* [Work required] Looking at the listing below, retype exactly the lines starting at the one containing "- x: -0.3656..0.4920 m" and ending at the one containing "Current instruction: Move", both included, and nothing else.

* [Data]
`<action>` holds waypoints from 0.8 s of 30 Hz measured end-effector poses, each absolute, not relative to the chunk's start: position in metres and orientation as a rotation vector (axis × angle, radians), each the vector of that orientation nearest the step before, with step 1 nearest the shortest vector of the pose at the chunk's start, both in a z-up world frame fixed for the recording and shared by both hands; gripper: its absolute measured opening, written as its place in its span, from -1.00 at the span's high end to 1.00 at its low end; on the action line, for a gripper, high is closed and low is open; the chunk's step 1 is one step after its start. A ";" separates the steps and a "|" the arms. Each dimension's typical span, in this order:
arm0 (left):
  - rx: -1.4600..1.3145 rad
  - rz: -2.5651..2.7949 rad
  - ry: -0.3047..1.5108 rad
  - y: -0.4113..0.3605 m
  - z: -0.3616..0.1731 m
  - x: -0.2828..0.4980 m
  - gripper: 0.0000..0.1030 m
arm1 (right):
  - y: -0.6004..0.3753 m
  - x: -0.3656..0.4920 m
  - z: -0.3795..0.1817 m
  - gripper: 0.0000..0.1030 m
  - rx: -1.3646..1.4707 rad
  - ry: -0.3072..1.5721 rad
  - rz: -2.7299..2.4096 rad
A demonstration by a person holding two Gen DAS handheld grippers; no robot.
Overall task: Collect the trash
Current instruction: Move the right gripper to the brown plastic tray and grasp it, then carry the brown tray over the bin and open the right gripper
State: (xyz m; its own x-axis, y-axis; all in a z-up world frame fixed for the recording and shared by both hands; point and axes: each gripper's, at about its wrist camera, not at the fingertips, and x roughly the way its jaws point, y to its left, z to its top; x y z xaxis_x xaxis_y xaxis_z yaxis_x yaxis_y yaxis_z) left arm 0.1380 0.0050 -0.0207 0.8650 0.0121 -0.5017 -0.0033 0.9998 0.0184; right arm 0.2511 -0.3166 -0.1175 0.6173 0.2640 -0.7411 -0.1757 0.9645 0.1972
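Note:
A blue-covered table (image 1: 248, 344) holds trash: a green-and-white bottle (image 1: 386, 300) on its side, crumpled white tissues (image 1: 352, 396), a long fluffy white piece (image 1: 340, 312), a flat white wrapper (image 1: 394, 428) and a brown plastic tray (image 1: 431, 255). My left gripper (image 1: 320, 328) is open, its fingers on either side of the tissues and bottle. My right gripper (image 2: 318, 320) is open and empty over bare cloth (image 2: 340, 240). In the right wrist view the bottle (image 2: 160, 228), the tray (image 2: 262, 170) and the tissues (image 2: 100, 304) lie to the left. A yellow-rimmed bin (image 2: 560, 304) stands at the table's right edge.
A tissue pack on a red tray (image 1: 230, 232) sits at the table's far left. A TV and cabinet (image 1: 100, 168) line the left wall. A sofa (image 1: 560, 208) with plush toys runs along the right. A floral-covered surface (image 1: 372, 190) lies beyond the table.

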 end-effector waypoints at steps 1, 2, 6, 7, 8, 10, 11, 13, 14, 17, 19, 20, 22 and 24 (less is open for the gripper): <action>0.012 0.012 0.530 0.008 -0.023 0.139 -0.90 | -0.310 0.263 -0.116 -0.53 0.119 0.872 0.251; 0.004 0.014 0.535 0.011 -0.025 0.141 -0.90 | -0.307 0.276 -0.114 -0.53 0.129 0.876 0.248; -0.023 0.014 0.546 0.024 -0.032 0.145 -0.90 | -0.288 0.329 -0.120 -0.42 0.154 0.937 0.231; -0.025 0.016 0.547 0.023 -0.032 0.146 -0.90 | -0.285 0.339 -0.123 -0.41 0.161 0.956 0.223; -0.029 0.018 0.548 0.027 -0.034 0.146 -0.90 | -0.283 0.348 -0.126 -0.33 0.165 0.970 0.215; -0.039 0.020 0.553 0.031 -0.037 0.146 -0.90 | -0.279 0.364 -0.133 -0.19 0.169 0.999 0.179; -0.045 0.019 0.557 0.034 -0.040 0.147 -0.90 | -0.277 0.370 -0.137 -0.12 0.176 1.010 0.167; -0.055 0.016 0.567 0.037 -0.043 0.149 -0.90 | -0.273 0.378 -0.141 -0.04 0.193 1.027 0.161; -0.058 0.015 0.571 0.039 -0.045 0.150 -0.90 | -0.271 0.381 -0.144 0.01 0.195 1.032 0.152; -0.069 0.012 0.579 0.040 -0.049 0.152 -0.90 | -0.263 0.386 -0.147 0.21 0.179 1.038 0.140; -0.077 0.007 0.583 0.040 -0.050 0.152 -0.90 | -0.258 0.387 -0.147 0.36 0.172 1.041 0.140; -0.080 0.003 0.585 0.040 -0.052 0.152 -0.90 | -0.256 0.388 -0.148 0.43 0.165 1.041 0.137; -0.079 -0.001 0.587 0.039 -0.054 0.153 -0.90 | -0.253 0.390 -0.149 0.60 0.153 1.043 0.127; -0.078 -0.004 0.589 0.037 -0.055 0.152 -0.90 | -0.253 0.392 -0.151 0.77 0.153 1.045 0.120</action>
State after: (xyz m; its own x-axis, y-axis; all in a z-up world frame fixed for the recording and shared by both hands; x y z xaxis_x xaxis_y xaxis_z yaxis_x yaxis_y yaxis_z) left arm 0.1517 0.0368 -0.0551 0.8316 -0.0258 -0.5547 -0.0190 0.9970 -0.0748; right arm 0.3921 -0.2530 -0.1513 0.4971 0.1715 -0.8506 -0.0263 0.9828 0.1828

* [Task solution]
  - x: -0.3656..0.4920 m
  - z: -0.3795..0.1817 m
  - gripper: 0.0000..0.1030 m
  - rx: -1.3646..1.4707 rad
  - ry: -0.3072..1.5721 rad
  - rz: -2.7299..2.4096 rad
A demonstration by a person holding two Gen DAS handheld grippers; no robot.
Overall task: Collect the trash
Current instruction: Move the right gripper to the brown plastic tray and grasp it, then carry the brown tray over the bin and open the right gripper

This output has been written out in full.